_WHAT THIS TASK INVOLVES_: Scan each line of the entries below for the word "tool" and count the ones where it appears. The answer is that number alone.

_RECORD EXCERPTS_:
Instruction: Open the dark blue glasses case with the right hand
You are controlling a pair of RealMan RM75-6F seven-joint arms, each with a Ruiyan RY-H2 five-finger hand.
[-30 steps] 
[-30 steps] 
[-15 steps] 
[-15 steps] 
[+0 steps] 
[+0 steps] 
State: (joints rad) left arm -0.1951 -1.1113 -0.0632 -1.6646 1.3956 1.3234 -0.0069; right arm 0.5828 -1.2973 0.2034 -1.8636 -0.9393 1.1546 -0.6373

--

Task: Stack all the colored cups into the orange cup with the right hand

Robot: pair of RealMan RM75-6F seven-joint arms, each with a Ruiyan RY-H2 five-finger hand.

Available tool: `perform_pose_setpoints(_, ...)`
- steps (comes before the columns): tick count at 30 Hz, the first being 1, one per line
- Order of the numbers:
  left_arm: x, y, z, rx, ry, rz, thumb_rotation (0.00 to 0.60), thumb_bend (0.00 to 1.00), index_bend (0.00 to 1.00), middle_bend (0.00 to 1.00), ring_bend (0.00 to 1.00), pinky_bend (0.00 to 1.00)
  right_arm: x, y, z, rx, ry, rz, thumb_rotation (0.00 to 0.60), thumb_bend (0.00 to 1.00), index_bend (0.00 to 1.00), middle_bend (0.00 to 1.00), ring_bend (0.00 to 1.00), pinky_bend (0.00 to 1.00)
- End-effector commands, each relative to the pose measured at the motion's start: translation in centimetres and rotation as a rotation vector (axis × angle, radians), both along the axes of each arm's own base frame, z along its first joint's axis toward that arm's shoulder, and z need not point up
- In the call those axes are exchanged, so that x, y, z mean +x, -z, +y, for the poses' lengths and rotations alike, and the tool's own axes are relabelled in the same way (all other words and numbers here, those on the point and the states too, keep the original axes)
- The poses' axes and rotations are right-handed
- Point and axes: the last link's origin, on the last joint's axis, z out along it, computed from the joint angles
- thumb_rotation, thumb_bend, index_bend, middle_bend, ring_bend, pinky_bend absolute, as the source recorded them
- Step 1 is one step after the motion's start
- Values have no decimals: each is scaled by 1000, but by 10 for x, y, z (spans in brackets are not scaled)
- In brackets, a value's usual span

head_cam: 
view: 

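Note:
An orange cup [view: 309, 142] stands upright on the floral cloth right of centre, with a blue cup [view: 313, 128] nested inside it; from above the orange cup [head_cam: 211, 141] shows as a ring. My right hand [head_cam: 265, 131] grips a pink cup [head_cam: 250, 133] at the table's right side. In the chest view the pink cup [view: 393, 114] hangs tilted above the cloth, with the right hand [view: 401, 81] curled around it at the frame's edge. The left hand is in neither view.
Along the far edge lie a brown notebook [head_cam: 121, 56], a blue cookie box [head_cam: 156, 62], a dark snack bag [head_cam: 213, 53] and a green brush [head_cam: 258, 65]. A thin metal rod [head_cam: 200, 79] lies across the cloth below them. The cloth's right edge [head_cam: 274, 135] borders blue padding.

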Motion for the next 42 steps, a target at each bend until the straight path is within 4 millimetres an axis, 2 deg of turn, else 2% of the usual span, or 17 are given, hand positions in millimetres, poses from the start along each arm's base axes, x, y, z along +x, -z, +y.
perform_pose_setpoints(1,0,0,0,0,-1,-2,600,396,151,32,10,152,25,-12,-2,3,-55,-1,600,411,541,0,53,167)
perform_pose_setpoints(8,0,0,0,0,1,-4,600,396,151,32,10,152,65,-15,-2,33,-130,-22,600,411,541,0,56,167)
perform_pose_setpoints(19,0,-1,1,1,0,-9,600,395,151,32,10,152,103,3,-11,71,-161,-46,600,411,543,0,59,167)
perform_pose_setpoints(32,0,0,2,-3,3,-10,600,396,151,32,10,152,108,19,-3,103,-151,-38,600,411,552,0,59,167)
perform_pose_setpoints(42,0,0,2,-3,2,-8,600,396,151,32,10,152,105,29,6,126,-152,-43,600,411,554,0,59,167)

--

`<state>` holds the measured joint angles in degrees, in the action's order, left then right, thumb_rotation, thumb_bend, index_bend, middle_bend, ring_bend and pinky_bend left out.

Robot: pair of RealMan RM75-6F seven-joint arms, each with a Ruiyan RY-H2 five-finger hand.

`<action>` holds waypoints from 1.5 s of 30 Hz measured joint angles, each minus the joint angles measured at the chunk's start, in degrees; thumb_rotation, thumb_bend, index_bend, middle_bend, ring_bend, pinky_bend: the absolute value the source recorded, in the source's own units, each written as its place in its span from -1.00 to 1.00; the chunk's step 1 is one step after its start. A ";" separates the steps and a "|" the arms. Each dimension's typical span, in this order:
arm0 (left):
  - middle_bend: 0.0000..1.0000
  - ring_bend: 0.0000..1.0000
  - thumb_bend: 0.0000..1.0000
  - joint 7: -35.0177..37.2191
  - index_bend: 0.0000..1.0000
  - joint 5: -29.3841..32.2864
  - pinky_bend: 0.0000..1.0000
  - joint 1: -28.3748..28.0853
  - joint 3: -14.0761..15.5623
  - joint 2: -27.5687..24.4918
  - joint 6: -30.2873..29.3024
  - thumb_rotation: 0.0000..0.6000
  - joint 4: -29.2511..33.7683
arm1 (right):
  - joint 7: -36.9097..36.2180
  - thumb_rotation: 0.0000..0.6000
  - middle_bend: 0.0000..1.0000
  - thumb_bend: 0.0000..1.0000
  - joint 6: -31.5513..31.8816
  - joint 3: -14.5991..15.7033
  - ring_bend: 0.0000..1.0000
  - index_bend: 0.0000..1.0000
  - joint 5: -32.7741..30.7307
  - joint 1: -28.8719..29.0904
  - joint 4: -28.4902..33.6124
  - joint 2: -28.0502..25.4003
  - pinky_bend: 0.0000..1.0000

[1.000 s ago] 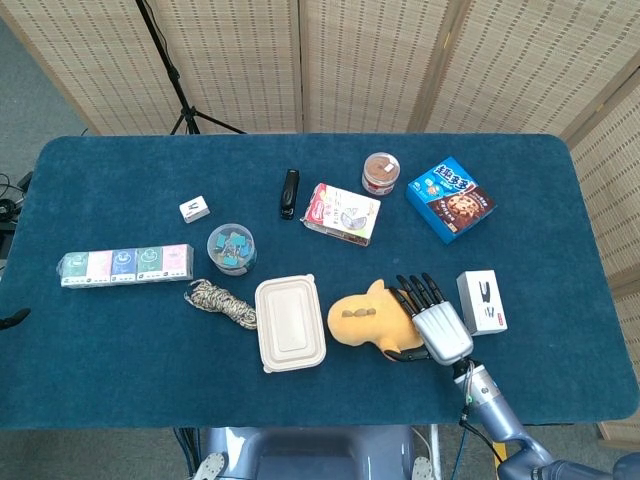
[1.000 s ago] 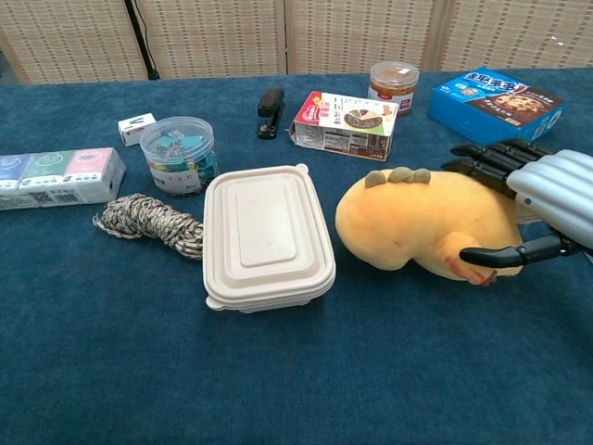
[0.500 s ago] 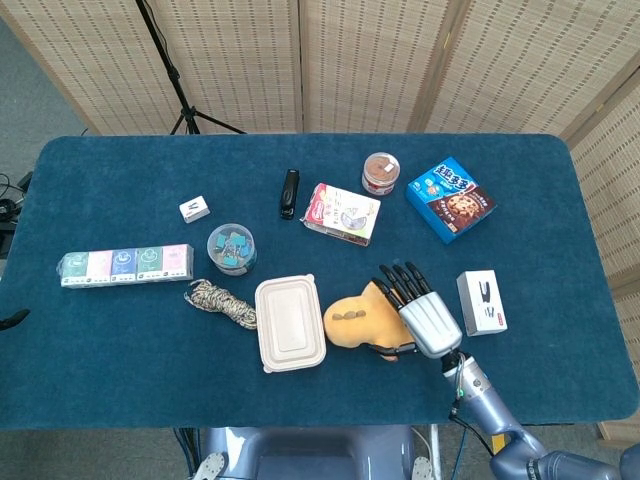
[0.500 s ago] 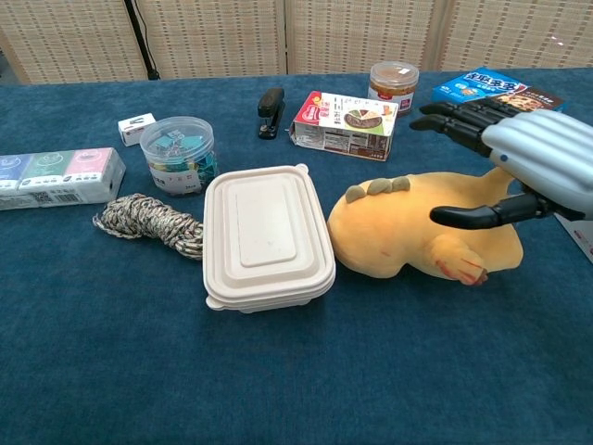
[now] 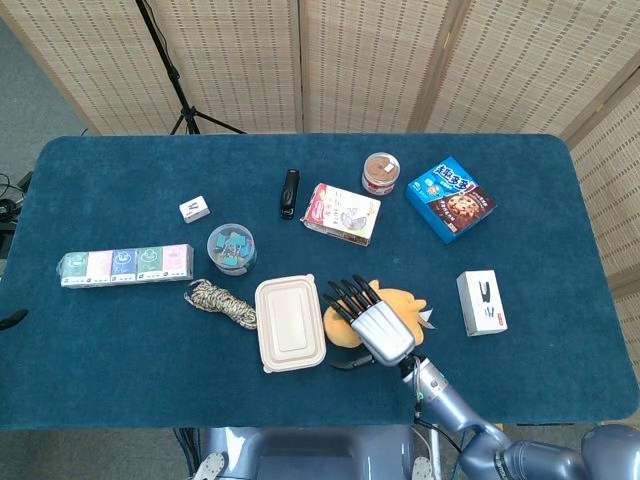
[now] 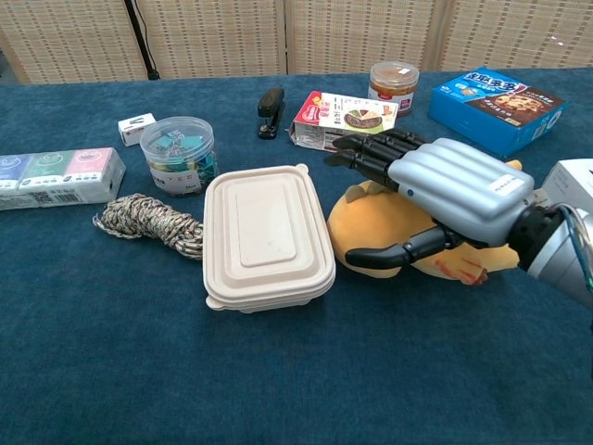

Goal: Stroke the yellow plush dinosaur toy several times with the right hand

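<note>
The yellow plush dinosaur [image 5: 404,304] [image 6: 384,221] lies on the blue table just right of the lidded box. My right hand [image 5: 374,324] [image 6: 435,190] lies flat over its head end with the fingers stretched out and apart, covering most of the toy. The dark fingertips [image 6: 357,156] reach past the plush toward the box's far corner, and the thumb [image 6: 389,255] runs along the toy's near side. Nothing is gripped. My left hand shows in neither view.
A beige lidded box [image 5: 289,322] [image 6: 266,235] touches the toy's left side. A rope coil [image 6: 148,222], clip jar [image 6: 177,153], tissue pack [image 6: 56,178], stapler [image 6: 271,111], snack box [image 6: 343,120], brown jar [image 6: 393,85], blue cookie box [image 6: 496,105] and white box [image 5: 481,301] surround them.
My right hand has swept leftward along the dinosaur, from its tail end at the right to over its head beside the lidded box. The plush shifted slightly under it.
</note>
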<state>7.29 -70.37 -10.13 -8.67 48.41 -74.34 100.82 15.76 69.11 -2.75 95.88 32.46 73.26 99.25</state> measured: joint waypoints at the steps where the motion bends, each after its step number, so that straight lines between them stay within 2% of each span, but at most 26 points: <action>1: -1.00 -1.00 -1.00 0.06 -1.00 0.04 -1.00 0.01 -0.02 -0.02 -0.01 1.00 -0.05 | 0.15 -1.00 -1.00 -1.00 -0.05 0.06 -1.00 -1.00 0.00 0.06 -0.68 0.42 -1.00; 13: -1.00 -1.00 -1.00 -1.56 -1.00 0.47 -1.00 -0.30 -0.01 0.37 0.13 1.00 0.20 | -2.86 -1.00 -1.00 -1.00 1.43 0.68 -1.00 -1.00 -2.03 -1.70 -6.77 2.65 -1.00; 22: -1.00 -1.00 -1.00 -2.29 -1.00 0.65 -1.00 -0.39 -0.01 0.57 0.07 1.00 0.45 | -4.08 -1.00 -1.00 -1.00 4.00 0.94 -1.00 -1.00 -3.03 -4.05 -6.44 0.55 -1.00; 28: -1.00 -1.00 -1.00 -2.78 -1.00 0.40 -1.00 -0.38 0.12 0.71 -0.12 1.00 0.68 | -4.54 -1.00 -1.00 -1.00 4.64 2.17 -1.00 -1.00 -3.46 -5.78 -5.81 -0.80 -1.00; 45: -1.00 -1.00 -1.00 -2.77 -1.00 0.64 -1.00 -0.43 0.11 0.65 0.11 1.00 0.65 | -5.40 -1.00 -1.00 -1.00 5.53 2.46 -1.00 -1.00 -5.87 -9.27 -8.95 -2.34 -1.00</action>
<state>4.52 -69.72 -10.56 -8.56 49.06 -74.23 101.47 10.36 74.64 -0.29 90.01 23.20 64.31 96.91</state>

_OUTPUT OF THE TASK_: 2